Приволок котомку ему, с его рукописями… Вот где богатство-то!
* * *
Теперь – моя песня: суп! Беру мясо из пакета, мою, кидаю в кастрюлю. Кипячу, снимая бурую пену.
– Нонна! Картоху!
И вот – первая очищенная картофелина стукнула в таз. И отец бодро шуршит бумагами… Музыка!
В прошлом году мы всё время под небом обедали – и в этом году будем! Вытащил с-под кровати круглую пластмассовую столешницу – солнце наше. Три ножки… а где же четвертая? Ага! От меня не скроешься. Втыкнул ноги, выволок стол на крыльцо, поднял на вытянутых:
– Летний сезон открыт!
* * *
– Отец! Обедать спускайся!
…Вспомнил, что в этом году всё иначе немножко – пошел за ним.
– Нонна! Стул ему подставляй! Не так! Под жопу ему!
Держал этот памятник фактически на весу! Стал понемногу выпускать его… опустил! Стул заюлил всеми ножками, но устоял! А я еще думал – сумлевалси, брать ли гантель! Вот она, моя гантель, размером с батю. Думаю, окрепну. Батя, надо сказать, абсолютно спокойно держится. Будто ничего такого особенного не происходит с ним. Правильно! Еще не хватало мне паники от него. От него скорей чего другого дождешься! И вот! Дождался.
– Да-а-а…
Думал, он любуется природой.
– …скоро тут совсем станет голо!
Опять это ударение на второе «о»! И года не прошло!

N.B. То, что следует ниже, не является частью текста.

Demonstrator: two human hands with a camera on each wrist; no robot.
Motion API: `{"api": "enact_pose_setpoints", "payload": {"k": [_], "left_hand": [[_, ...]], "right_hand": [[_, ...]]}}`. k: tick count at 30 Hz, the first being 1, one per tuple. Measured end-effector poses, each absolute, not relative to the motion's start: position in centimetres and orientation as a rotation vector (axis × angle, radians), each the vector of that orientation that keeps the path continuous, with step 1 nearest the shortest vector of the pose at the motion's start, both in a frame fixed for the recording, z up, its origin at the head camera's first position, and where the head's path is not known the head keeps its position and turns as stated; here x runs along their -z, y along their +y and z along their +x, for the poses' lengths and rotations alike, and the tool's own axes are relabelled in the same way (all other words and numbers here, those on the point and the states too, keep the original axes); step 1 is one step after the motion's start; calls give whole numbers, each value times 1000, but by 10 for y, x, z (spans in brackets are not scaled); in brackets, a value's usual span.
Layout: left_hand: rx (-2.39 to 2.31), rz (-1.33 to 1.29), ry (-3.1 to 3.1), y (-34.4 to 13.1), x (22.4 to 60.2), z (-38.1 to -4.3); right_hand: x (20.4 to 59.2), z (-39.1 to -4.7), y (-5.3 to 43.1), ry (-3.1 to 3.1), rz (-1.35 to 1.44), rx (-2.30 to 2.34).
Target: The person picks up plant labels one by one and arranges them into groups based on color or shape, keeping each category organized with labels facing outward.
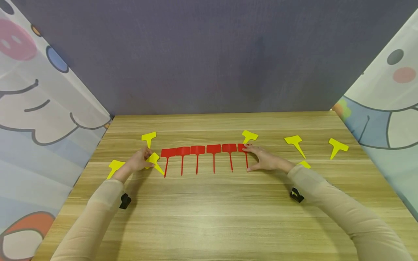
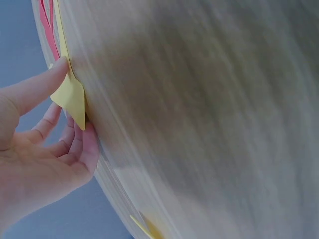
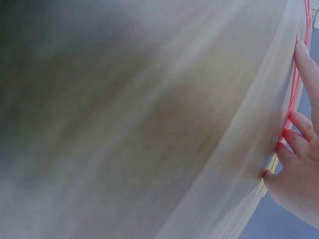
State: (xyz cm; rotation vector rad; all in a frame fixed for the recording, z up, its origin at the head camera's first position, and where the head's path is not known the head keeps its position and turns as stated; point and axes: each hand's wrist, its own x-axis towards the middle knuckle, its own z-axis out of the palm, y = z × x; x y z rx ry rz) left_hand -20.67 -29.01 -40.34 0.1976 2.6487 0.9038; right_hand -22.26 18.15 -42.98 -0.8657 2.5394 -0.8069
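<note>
A row of several red T-shaped plant labels (image 1: 213, 149) lies across the table, stems pointing toward me. Just left of the row, my left hand (image 1: 137, 162) pinches a yellow T-shaped plant label (image 1: 152, 158), its stem slanting down to the leftmost red stem. In the left wrist view the thumb lies over the yellow label (image 2: 72, 99) with fingers behind it. At the other end, my right hand (image 1: 265, 159) spreads over the rightmost red label (image 1: 241, 147), fingers at its head and thumb by its stem tip. Fingertips (image 3: 294, 119) reach the red edge in the right wrist view.
Behind the row lie a yellow label (image 1: 148, 137) on the left and another yellow label (image 1: 250, 135) near my right hand. More yellow labels (image 1: 295, 141) lie to the right, one partly under the right sleeve (image 1: 305, 177). A grey partition (image 1: 209, 72) rises behind the wooden table (image 1: 209, 224).
</note>
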Motion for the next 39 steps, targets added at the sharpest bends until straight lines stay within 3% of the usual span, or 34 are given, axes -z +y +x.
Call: {"api": "enact_pose_setpoints", "payload": {"k": [19, 39], "left_hand": [[-1017, 210, 2695, -301, 404, -202], [-1136, 195, 2818, -310, 381, -196]], "right_hand": [[429, -222, 181, 2533, -860, 813], [427, -221, 181, 2527, -857, 826]]}}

– Да-а-а… сосенки мои кто-то обгладывает! – бросил тяжелый взгляд на нас с Нонной. Оно конечно. Возможно, и мы сосенки обгладываем, борясь с цингой.
– С чего ты взял, отец, что эти сосны огромные сохнут? – перевел внимание его с сосенок на сосны – может, к ним он спокойней относится?
– Без игл… Без игл!! – завопил в ярости… нет – дух у него еще тот. В прошлый год этим прославился, героем народного эпоса стал!
…Какие-то деятели вдруг стали к нашим литфондовским участкам приглядываться, меряли шагами. Внимания не обращали на нас. Интеллигенция наша тихо бурлила, металась мучительно между несколькими оскорбительными версиями. Первая – что нас продала наша мэрия, наплевав на нас и на наш Литфонд. Вторая, более оскорбительная, – что нас продал наш же родной Литфонд. Третья – самая оскорбительная: что участки берет Москва, наплевав на нашу родную мэрию и на наш родной же Литфонд. И одна из версий, боюсь, подтвердилась бы в ближайшее же время, если бы не отец.